[PROBLEM TO WORK ON]
Your answer needs to include each line of the records in which the string "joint" can be found.
· · · ·
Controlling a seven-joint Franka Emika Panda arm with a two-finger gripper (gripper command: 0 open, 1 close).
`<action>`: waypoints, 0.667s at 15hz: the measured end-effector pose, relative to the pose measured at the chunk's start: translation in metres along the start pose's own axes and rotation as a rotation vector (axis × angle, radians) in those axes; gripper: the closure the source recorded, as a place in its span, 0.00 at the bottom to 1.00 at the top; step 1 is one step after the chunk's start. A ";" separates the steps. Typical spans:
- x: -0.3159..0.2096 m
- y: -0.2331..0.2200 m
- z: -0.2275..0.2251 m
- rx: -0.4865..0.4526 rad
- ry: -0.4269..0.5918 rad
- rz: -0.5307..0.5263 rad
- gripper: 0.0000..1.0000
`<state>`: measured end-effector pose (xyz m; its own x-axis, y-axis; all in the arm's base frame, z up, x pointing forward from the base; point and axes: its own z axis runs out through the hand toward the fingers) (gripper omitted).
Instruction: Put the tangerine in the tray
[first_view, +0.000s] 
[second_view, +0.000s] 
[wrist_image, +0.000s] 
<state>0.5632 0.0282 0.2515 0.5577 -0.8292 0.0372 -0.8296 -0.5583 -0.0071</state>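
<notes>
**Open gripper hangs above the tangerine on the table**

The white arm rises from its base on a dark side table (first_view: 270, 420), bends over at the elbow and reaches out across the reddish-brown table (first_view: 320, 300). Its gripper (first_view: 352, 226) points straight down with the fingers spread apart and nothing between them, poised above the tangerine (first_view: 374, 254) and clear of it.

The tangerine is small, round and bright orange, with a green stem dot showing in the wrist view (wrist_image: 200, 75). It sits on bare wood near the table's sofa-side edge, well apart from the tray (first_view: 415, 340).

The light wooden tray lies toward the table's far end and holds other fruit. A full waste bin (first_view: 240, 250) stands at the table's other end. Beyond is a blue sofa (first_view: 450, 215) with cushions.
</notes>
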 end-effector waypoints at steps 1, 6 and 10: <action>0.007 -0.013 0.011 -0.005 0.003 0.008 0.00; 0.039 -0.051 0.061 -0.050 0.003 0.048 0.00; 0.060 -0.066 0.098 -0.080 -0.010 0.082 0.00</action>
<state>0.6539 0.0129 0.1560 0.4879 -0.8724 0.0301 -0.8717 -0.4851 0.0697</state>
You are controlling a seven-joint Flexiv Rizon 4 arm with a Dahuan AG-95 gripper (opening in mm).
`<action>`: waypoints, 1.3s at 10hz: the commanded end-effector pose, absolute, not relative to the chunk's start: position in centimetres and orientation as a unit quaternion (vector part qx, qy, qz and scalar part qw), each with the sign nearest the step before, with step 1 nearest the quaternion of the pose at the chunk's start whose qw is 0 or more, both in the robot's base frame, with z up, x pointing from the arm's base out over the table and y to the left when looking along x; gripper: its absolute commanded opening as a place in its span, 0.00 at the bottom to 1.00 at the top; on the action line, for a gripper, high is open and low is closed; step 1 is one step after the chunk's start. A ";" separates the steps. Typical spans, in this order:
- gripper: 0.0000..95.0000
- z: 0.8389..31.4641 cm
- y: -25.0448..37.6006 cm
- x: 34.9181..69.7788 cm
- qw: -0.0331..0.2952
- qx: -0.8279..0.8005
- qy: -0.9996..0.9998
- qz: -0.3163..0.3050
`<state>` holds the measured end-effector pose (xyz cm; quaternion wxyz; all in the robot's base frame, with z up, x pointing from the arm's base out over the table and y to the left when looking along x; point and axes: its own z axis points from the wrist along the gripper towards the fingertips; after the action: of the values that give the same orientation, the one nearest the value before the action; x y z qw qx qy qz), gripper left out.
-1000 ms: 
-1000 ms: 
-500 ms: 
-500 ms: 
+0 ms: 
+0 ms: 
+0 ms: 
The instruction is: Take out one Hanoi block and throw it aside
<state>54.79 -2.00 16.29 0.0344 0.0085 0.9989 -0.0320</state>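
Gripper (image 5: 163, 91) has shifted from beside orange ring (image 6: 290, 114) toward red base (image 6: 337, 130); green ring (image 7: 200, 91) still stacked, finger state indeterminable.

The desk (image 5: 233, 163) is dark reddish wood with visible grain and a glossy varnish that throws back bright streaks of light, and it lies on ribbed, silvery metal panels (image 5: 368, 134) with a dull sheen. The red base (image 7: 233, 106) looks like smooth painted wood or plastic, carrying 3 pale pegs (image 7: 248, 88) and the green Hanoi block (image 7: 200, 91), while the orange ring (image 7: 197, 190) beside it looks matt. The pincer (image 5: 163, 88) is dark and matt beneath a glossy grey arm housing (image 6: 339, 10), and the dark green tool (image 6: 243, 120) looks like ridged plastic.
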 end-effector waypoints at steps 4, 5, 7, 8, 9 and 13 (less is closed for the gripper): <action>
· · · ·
[TASK RESPONSE]
Controlling a seven-joint Franka Emika Panda arm with a two-finger gripper (gripper command: 0 open, 1 close).
You are controlling a seven-joint Flexiv Rizon 4 arm with a Dahuan AG-95 gripper (opening in mm).

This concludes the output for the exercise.